** AVAILABLE DATA follows **

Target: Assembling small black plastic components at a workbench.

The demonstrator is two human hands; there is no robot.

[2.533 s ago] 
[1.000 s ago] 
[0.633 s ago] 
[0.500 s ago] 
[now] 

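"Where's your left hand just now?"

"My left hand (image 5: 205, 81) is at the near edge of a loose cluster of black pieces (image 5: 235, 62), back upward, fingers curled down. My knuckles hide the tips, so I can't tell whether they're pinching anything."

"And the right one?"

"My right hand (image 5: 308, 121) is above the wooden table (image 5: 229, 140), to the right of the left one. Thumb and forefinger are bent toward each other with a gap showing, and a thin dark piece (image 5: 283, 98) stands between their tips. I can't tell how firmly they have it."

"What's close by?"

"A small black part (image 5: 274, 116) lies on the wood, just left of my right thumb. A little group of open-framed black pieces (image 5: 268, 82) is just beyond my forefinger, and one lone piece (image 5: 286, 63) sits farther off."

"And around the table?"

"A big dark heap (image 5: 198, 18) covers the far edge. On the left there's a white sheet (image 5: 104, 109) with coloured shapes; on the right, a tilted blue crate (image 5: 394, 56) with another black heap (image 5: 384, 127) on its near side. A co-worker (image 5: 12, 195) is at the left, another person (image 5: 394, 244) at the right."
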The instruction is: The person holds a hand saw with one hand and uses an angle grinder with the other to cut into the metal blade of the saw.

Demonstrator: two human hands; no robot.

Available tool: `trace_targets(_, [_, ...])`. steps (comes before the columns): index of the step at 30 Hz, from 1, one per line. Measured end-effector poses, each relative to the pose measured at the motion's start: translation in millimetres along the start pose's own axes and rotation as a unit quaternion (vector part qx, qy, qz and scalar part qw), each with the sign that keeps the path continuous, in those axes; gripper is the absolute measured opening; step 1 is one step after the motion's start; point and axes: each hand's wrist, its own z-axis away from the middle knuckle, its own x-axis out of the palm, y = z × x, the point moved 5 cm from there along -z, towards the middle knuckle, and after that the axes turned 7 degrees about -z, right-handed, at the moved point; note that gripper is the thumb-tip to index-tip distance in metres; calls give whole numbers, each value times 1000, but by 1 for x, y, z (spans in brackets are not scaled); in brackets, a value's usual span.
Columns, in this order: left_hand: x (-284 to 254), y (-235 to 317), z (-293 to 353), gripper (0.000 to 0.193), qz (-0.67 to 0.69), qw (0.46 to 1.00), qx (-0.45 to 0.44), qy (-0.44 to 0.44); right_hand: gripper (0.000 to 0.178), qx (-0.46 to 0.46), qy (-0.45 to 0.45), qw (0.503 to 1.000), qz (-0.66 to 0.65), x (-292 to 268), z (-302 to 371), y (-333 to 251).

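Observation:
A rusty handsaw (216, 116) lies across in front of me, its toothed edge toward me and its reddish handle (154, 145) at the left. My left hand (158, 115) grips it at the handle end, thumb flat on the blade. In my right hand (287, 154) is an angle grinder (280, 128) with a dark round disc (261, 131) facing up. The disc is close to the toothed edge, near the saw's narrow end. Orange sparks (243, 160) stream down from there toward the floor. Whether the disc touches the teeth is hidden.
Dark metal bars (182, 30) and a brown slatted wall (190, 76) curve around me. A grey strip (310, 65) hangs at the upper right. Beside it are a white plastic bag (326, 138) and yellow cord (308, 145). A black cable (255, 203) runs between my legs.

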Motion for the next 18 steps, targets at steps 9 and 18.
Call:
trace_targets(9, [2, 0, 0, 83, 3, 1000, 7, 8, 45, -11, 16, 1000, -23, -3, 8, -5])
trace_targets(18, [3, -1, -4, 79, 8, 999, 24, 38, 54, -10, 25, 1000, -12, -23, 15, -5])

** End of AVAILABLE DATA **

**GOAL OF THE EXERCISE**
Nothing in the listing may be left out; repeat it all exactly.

**TASK RESPONSE**
Target: Assembling small black plastic components at a workbench.

The demonstrator is two human hands; there is no robot.

[2.533 s ago] 
[1.000 s ago] 
[0.633 s ago] 
[0.500 s ago] 
[now] 

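"Where's your left hand just now?"

"My left hand (image 5: 205, 81) is at the near edge of a loose cluster of black pieces (image 5: 235, 62), back upward, fingers curled down. My knuckles hide the tips, so I can't tell whether they're pinching anything."

"And the right one?"

"My right hand (image 5: 308, 121) is above the wooden table (image 5: 229, 140), to the right of the left one. Thumb and forefinger are bent toward each other with a gap showing, and a thin dark piece (image 5: 283, 98) stands between their tips. I can't tell how firmly they have it."

"What's close by?"

"A small black part (image 5: 274, 116) lies on the wood, just left of my right thumb. A little group of open-framed black pieces (image 5: 268, 82) is just beyond my forefinger, and one lone piece (image 5: 286, 63) sits farther off."

"And around the table?"

"A big dark heap (image 5: 198, 18) covers the far edge. On the left there's a white sheet (image 5: 104, 109) with coloured shapes; on the right, a tilted blue crate (image 5: 394, 56) with another black heap (image 5: 384, 127) on its near side. A co-worker (image 5: 12, 195) is at the left, another person (image 5: 394, 244) at the right."
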The instruction is: The person holds a hand saw with one hand and uses an angle grinder with the other to cut into the metal blade of the saw.

Demonstrator: two human hands; no robot.

Available tool: `trace_targets(_, [_, ...])`. steps (comes before the columns): index of the step at 30 Hz, from 1, one per line. Measured end-effector poses, each relative to the pose measured at the motion's start: translation in millimetres along the start pose's own axes and rotation as a unit quaternion (vector part qx, qy, qz and scalar part qw), each with the sign that keeps the path continuous, in those axes; gripper is the absolute measured opening; step 1 is one step after the motion's start; point and axes: each hand's wrist, its own z-axis away from the middle knuckle, its own x-axis out of the palm, y = z × x, the point moved 5 cm from there along -z, towards the middle knuckle, and after that the axes turned 7 degrees about -z, right-handed, at the moved point; note that gripper is the thumb-tip to index-tip distance in metres; calls give whole numbers, each value times 1000, but by 1 for x, y, z (spans in brackets are not scaled); in brackets, a value's usual span.
Columns, in this order: left_hand: x (-284 to 254), y (-235 to 317), z (-293 to 353), gripper (0.000 to 0.193), qz (-0.67 to 0.69), qw (0.46 to 1.00), qx (-0.45 to 0.44), qy (-0.44 to 0.44); right_hand: gripper (0.000 to 0.178), qx (-0.46 to 0.46), qy (-0.45 to 0.45), qw (0.503 to 1.000), qz (-0.66 to 0.65), x (-292 to 268), z (-302 to 371), y (-333 to 251).

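Observation:
A rusty handsaw (216, 116) lies across in front of me, its toothed edge toward me and its reddish handle (154, 145) at the left. My left hand (158, 115) grips it at the handle end, thumb flat on the blade. In my right hand (287, 154) is an angle grinder (280, 128) with a dark round disc (261, 131) facing up. The disc is close to the toothed edge, near the saw's narrow end. Orange sparks (243, 160) stream down from there toward the floor. Whether the disc touches the teeth is hidden.
Dark metal bars (182, 30) and a brown slatted wall (190, 76) curve around me. A grey strip (310, 65) hangs at the upper right. Beside it are a white plastic bag (326, 138) and yellow cord (308, 145). A black cable (255, 203) runs between my legs.
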
Motion for the next 18 steps, targets at steps 9 and 18.
Call:
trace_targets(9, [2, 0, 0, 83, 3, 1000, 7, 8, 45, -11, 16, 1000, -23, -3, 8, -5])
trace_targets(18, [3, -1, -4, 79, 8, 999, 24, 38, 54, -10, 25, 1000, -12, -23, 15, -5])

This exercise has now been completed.